Voyons maintenant les résultats de la comparaison elle-même. On établit la différence entre les deux signatures à comparer et dénombre les différences. Ne pas tenir compte des mutations insignifiantes déjà mentionnées. Déterminer si la présence d’hétéroplasmie a été détectée dans l’une ou l’autre des signatures. Si aucun symbole signalant de l’hétéroplasmie n’a été utilisé dans la notation par la compagnie de test, examiner les signatures dans les bases-de-données qui sont du même haplogroupe et qui revendiquent descendre de la même matriarche. Si aucune hétéroplasmie n’est inférable à partir de ces cas, assumer qu’il n’y a pas d’hétéroplasmie de présente.

  1. Aucune différence n’est détectée entre les deux signatures FMS.
    Il s’agit d’une concordance parfaite qui implique l’appartenance au même haplogroupe (et sousclade), de même que le partage d’un ancêtre commun. Impossible de savoir exactement quand cette matriarche a vécu.  Elle a peut-être vécu il y a quelques générations à peine ou au contraire il y a fort longtemps, jusqu’à 25,000 ans passés, voire davantage. Comment le savoir? C’est la recherche documentaire qui fournira une réponse. Il s’agit donc de documenter très rigoureusement les lignées des mères des deux signatures concordantes jusqu’à la première arrivante qui, très souvent pour les Laurentiens et leurs descendants aux États-Unis, fonda notre lignée utérine en sol d’Amérique. La fondatrice de notre lignée utérine ou l’une de ses filles pourra s’avérer être l’ancêtre à l’intersection des matrilignages respectifs des porteurs dont les signatures concordent. La découverte d’un ancêtre commun le plus récent (ACPR, MRCA pour Most Recent Common Ancestor en anglais) de deux personnes dont les signatures concordent parfaitement permet de trianguler validement la signature de cet ACPR. En effet, la probabilité est extrêmement grande que la signature que les deux porteurs partagent en commun soit celle de cet ACPR, signature transmise de génération de mère en génération de mère jusqu’à chacun des porteurs testés pour son ADN-mt. De plus, la probabilité que leurs lignées des mères respectives soient valides,  i.e. soient conformes à la réalité biologique, est extrêmement grande.
  2. Une différence de 1 ou 2.
    Vérifier s’il ne s’agit pas d’un cas d’hétéroplasmie.
    Le Tableau 2 présente un cas d’hétéroplasmie chez les descendants utérins de Jeanne THERRIAULT, fille de Perrine RAU.

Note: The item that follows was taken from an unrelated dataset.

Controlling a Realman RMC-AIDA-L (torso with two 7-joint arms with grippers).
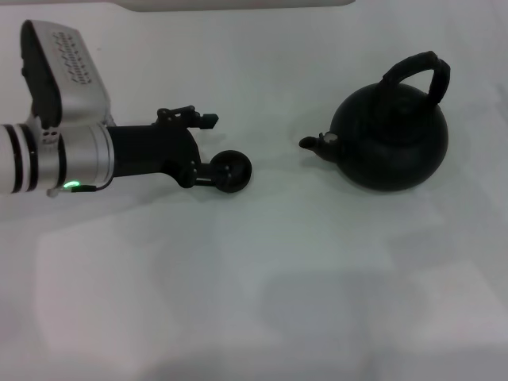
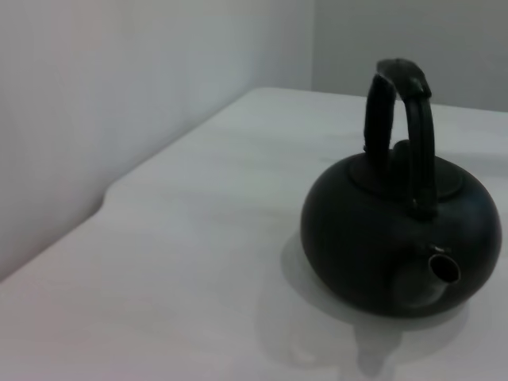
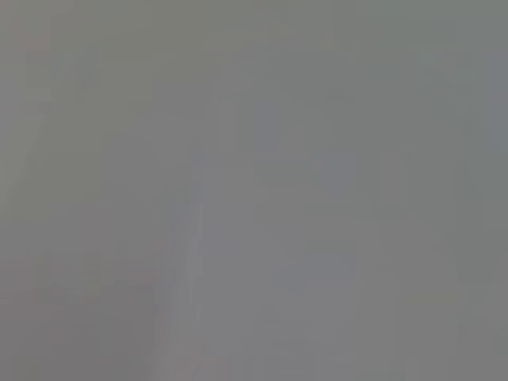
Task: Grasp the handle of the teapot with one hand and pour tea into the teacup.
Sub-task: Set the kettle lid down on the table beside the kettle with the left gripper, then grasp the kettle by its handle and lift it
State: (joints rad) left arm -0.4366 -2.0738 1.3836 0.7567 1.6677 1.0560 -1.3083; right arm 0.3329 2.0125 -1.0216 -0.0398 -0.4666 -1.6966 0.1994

    Tableau 2. Mutations en HVR1 et HVR2 de descendants utérins de Jeanne THERRIAULT fille de Perrine RAU.mtDNARAUperrine

    Pour les deux premiers cas, 250272 et N109286, FTDNA n’a pas détecté d’hétéroplasmie au locus 16093. Une mutation de type transition T16093C a été rapportée pour le cas 250272 mais aucune mutation pour N109286.  L’examen d’autres cas de descendance utérine alléguée sur le plan documentaire depuis la matriarche Perrine RAU révèle la présence d’hétéroplasmie à T16093Y, c’est à dire la présence chez les mêmes porteurs à la fois de mitochndries conformes au référent rCRS ou RSRS (T16093T) et d’autres qui sont T16093C.  Évidemment, les cas illustrés au Tableau 2 présentent des différences, sauf les deux derniers entre eux. Or, c’est le fait que nous sachions que leurs porteurs descendent tous de la même ancêtre qui nous permet de les utiliser, par exemple dans le cadre d’une triangulation. Ces différences s’expliquent par de l’hétéroplasmie, détectée dans certains cas et non dans d’autres.Or, sans cette connaissance à propos de la matriarche utérine avérée au documentaire, ces haplotypes devraient être déclarés d’origines récentes différentes ou dans le doute.

  3. Une différence >2.
    Les cas qui présentent une différence de plus de deux mutations doivent nous laisser dans l’incertitude même si les signatures appartiennent au même haplogroupe et sousclade à la lumière de la taxonomie courante. Pour acquérir la conviction que ces cas descendent malgré tout d’une même ancêtre utérine qui a vécu relativement récemment, il faut en fournir des évidences documentaires. Bien vérifier si les résultats des tests sont de la même époque et ont été réalisés par la même compagnie et par les mêmes techniques. S’il y a des doutes à ce niveau, commander à nouveau des tests FMS.
    Il y a toujours des exceptions qui nous font réaliser que les mutations sont des événements aléatoires.